トゥルーライズ

1994/09/13
『ターミネーター』シリーズのキャメロンとシュワルツェネッガーが組んだ、
痛快スパイアクション・コメディ大作。by K. Hattori


 眠気も吹き飛ぶ痛快娯楽アクション大作。この映画の後にどんなアクション映画を作れば観客が驚くのか疑問に思うほど、大がかりなアクションシーンが矢継ぎ早に登場します。映画の見どころを一口で言うのは困難。冒頭からエンディングまで一気呵成に疾走するスピード感は、緩急を付けながら観客を2時間21分楽しませ続けます。この映画を観てから、僕の中ではスピルバーグの名前が少しかすみました。

 今回シュワルツェネッガーが演じるのは、アメリカの秘密諜報組織オメガセクターのベテラン諜報部員。世界を股に掛けて活躍する彼ですが、秘密保持のため家族には身分をコンピュータ・セールスマンと偽っています。法律事務所に勤める妻は、そんな夫との生活に退屈気味。彼女は夫に隠れて他の男と密会するようになりますが、それを察知したシュワルツェネッガーは組織の最新装備を総動員して妻の追跡を始めます。
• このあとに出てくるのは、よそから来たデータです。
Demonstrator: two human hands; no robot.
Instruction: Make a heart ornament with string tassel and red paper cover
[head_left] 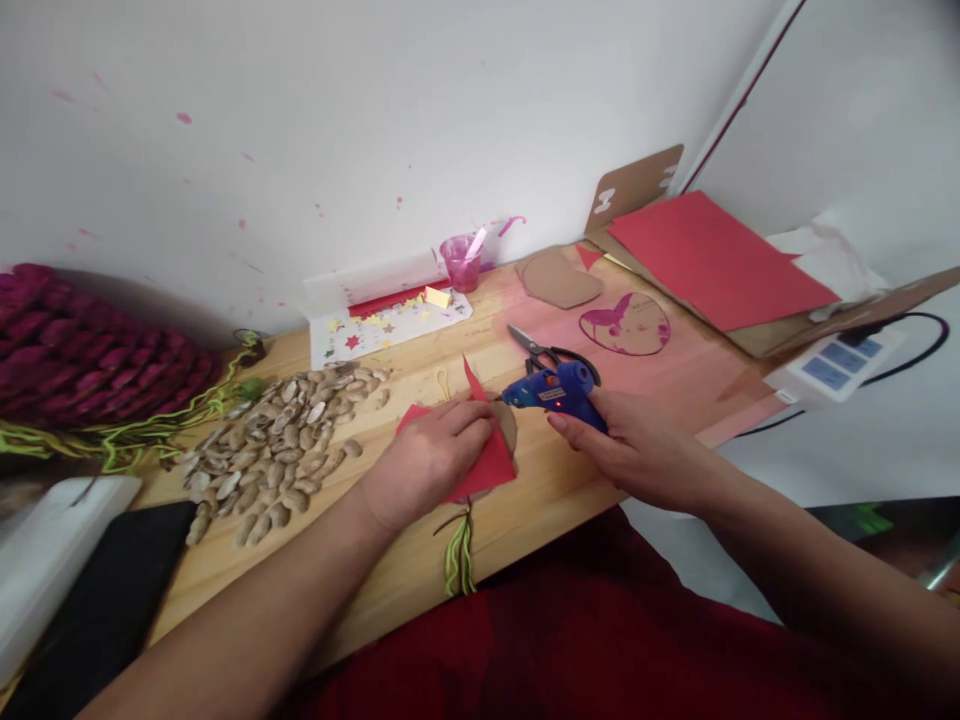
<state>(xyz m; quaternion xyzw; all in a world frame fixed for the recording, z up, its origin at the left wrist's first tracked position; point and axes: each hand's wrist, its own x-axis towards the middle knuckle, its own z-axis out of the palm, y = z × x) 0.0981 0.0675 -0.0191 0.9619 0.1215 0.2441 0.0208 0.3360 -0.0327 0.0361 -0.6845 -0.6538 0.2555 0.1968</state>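
Observation:
My right hand (637, 445) is closed around a blue hot glue gun (566, 393) with a small red light lit on its body. The gun's nozzle points left, close to the edge of a piece of red paper (491, 460). My left hand (431, 455) presses on that paper with its fingers bent together, and one paper corner sticks up past the fingertips. Under the paper lies a brown cardboard piece (510, 425), mostly covered. A yellow-green yarn tassel (459, 560) hangs from its lower side. Behind the glue gun lie black-handled scissors (536, 345).
Peanut shells (285, 440) are heaped at left beside a dark pink scaly object (90, 340). Star confetti lies on white paper (330, 350) near a pink-stained cup (459, 265). Cardboard shapes (559, 280), red sheets (720, 260) and a white power strip (836, 360) are at right.

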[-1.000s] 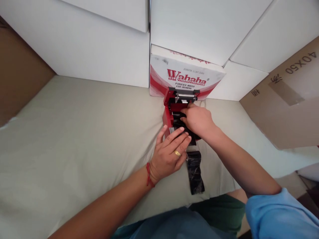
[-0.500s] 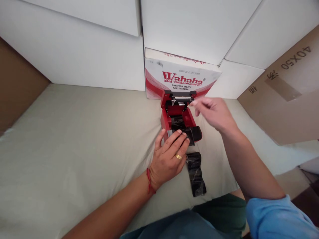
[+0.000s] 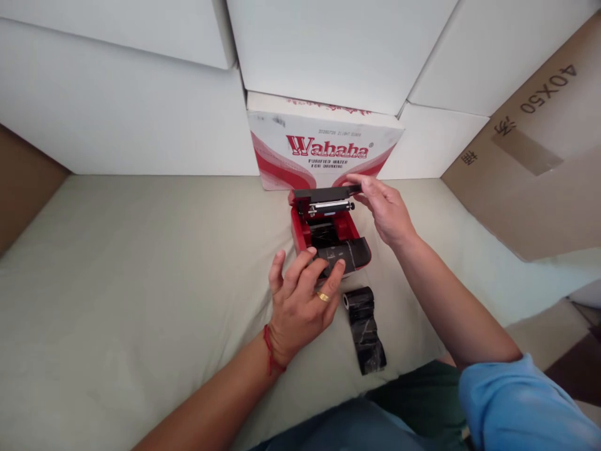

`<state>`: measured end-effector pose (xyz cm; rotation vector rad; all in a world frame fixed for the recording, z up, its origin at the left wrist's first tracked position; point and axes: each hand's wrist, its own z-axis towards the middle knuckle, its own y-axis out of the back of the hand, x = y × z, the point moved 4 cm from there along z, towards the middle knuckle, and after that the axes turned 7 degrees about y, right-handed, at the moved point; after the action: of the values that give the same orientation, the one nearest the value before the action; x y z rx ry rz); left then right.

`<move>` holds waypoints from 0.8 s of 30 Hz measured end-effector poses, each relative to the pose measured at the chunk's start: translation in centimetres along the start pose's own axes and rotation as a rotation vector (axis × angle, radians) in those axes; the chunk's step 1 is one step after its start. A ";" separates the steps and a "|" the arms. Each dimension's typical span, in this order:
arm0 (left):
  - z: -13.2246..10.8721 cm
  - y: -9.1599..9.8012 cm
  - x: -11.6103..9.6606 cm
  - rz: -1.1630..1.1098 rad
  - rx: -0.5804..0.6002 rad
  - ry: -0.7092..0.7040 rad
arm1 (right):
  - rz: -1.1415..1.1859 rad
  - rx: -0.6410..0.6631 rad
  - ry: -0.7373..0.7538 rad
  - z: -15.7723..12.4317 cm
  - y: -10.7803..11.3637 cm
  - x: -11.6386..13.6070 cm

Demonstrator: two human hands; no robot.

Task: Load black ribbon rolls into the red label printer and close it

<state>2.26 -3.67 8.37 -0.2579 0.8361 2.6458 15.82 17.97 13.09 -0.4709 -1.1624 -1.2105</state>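
A small red and black label printer [image 3: 297, 233] stands on the cloth with its lid [image 3: 323, 194] raised partway. Under the lid a dark roller [image 3: 328, 208] shows. My right hand [image 3: 385, 212] grips the lid's right end, the thumb in front and the fingers behind. Across the printer's front lies a black film strip [image 3: 334, 255]. Fingers spread, my left hand [image 3: 303, 297] rests its tips on this strip and the printer's front edge. Close by, a partly unrolled roll of black film [image 3: 366, 332] lies on the cloth.
A Wahaba-style printed water carton [image 3: 323, 150] stands right behind the printer, against white boxes [image 3: 141, 113]. Brown cardboard boxes flank the surface at right [image 3: 530, 169] and left [image 3: 23, 188]. Pale cloth [image 3: 141, 282] covers the work surface.
My right hand has taken hold of the lid's right end, and the lid has tilted forward and down. My left hand's fingers have lifted and drawn back slightly, exposing more film strip.
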 end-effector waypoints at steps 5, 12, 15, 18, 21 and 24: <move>0.0 -0.2 -0.3 0.020 0.012 0.007 | -0.100 0.014 0.106 -1.7 0.1 1.5; 0.0 0.0 -0.7 0.023 0.018 -0.014 | -0.297 0.049 0.346 -3.9 0.2 4.0; 0.0 -0.1 -0.6 0.021 0.024 -0.009 | -0.358 0.088 0.377 -5.4 0.3 4.0; -0.1 -0.2 -0.7 0.019 0.019 0.000 | -0.402 0.122 0.374 -7.5 0.1 3.3; -0.2 -0.2 -0.6 -0.012 0.033 0.013 | -0.403 0.121 0.374 -9.4 -0.2 2.5; -0.1 0.0 0.8 -0.147 0.042 0.082 | -0.390 0.089 0.369 -10.3 -0.5 2.2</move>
<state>1.58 -3.54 8.06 -0.4036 0.8627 2.4927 19.66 8.40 10.79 0.0563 -1.0058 -1.4970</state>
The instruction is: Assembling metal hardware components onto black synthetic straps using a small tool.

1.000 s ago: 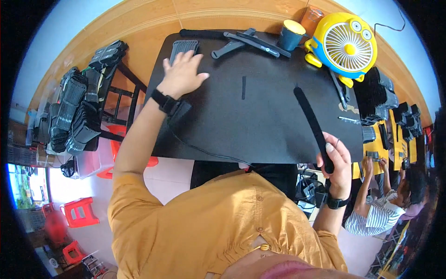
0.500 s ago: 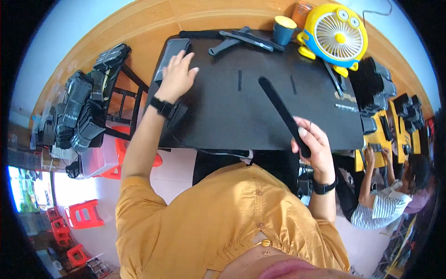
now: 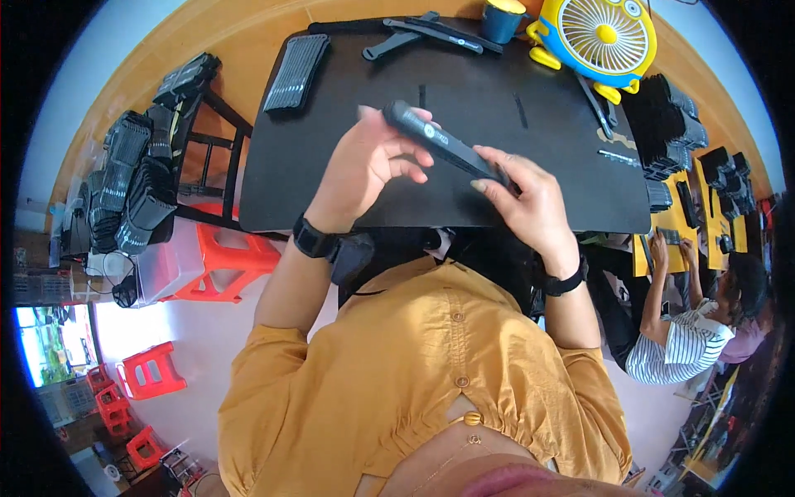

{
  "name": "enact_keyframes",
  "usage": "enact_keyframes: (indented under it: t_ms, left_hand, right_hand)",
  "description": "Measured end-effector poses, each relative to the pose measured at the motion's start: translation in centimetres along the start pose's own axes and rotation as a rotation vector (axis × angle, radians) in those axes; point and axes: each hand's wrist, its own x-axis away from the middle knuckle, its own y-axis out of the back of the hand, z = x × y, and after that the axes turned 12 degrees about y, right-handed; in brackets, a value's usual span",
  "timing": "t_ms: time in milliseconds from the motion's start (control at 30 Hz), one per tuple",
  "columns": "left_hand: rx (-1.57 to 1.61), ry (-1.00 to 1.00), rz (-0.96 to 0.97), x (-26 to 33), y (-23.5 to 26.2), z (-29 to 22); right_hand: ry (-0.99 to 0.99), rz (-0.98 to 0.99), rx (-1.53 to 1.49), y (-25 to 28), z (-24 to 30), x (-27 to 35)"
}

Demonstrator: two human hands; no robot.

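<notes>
My right hand [image 3: 530, 203] is closed on the near end of a long, flat black bar [image 3: 443, 142] with a rounded far end. The bar slants up to the left above the table, and a small pale round mark shows on its face. My left hand [image 3: 360, 170] is at the far end, its fingers apart and slightly bent around the tip; whether it presses on the bar I cannot tell. A stack of similar dark bars [image 3: 296, 73] lies at the table's far left corner. More black bars [image 3: 431, 35] lie crossed along the far edge.
The black table [image 3: 331, 199] carries a yellow-and-blue fan [image 3: 603, 41] and a dark cup [image 3: 502, 23] at the back. Stacks of black pieces stand on a rack [image 3: 137, 178] to the left and at the right [image 3: 667, 124]. A co-worker [image 3: 683, 344] sits at the right. Red stools [image 3: 224, 265] stand left.
My left hand has come back from the stack at the far left to the bar's far end. The right hand has raised and turned the bar, so its marked face shows.
</notes>
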Motion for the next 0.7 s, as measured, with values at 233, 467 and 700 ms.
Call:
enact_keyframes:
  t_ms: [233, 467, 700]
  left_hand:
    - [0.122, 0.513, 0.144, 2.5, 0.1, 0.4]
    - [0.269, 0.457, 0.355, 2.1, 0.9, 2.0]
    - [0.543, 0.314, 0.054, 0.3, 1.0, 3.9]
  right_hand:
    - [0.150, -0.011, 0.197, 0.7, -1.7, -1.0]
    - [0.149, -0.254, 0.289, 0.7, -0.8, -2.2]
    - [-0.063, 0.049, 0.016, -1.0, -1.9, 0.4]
 主人公ハリー・タスカーを演じるのは、言わずと知れたアーノルド・シュワルツェネッガー。堂々たる体躯でアクションとコメディの両方をこなす彼はまさにこの役にうってつけで、他の誰がこの役を演じてもウソになる芝居を正面から堂々と演じて成功しています。特撮に負けない存在感は、スター俳優ならでは。またタスカーの妻ヘレンを演じたジェイミー・リー・カーティスも、長い手足を振り回しながらシュワルツェネッガーと互角に対峙。生真面目さとしなやかさの同居するこの役柄はカーティスにぴったりで、このキャストを考えた人のアイディアには脱帽です。
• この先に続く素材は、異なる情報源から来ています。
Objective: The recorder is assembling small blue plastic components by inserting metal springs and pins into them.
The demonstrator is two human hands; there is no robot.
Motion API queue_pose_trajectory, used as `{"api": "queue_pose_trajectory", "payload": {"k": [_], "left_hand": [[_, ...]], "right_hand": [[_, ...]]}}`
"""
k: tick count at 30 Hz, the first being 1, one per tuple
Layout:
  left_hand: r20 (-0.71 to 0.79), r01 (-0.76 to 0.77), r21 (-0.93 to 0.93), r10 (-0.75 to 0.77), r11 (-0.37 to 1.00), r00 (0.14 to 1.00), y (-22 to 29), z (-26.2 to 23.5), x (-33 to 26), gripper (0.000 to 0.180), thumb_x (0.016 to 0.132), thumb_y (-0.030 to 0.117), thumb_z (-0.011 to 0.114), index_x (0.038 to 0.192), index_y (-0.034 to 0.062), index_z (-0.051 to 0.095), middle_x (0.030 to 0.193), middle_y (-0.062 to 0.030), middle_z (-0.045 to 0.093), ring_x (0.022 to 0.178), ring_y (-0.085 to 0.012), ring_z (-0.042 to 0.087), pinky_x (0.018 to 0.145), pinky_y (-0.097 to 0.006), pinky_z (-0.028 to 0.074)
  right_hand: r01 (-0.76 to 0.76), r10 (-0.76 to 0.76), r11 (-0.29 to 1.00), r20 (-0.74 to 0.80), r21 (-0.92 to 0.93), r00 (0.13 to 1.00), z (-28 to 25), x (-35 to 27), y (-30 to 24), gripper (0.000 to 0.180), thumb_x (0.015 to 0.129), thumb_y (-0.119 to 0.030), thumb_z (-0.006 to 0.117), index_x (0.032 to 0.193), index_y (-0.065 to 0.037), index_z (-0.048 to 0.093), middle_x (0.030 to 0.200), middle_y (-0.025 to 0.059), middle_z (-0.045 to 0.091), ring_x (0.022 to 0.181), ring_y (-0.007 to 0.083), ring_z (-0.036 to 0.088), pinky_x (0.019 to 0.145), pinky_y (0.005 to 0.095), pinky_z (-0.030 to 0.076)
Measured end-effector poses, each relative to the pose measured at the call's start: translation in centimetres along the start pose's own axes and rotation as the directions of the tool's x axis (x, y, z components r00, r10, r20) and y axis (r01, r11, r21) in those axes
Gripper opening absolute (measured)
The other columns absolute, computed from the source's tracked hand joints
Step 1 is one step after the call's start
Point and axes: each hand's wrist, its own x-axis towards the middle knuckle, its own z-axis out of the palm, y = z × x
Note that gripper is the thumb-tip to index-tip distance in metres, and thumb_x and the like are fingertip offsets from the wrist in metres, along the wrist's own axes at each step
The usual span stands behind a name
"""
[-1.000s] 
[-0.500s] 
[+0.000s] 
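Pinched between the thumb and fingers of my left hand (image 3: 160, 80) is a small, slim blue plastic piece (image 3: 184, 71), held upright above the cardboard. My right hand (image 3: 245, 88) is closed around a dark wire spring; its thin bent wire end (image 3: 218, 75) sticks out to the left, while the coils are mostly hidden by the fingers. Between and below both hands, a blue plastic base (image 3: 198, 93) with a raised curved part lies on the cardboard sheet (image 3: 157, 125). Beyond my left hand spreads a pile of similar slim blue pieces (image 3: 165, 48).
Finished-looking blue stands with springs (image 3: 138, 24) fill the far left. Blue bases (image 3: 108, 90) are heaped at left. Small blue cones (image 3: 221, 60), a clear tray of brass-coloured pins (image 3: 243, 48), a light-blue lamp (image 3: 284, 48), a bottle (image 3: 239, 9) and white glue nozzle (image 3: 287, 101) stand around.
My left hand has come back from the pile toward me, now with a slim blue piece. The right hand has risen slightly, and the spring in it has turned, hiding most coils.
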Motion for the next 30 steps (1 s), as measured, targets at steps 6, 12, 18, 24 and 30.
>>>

 脇役も光ります。中でもタスカーの同僚であり親友でもある諜報部員ギブを演じたトム・アーノルドが抜群。映画ではあまり見ない顔ですがテレビ俳優としては人気があるらしく、シュワルツェネッガーを向こうに回して余裕さえ感じさせる芝居を見せるのにはニヤリ。今後に注目したい俳優です。他にも『ライジング・サン』に顔を見せていたティア・カレルがジェイミー・リー・カーティスとは対照的な悪女ぶりを好演。本業は中古車セールスの迷諜報部員サイモンを演じたビル・パクストンも印象に残ります。アート・マリクのテロリストも小粒ながら悪の匂いをプンプンさせ、少ない登場シーンながらタスカーの上司役でチャールトン・ヘストンが顔を見せているのも印象的でした。

 映画を「映画館向き」「ビデオ向き」に分ける人がいます。僕はこうした分け方に賛同するわけではありませんが、分けたがる人にも必ずや「映画館で観てよかった」と納得してもらえる映画が『トゥルーライズ』でしょう。ジェームズ・キャメロン監督はこの映画に持てる技術の全てを注ぎ込み、近年たぐいまれな傑作娯楽大作を作り上げました。この映画を観ずして1994年の映画は語れません。今どんな映画を観ようか迷っている人がいるなら、まずこれを観るべきです。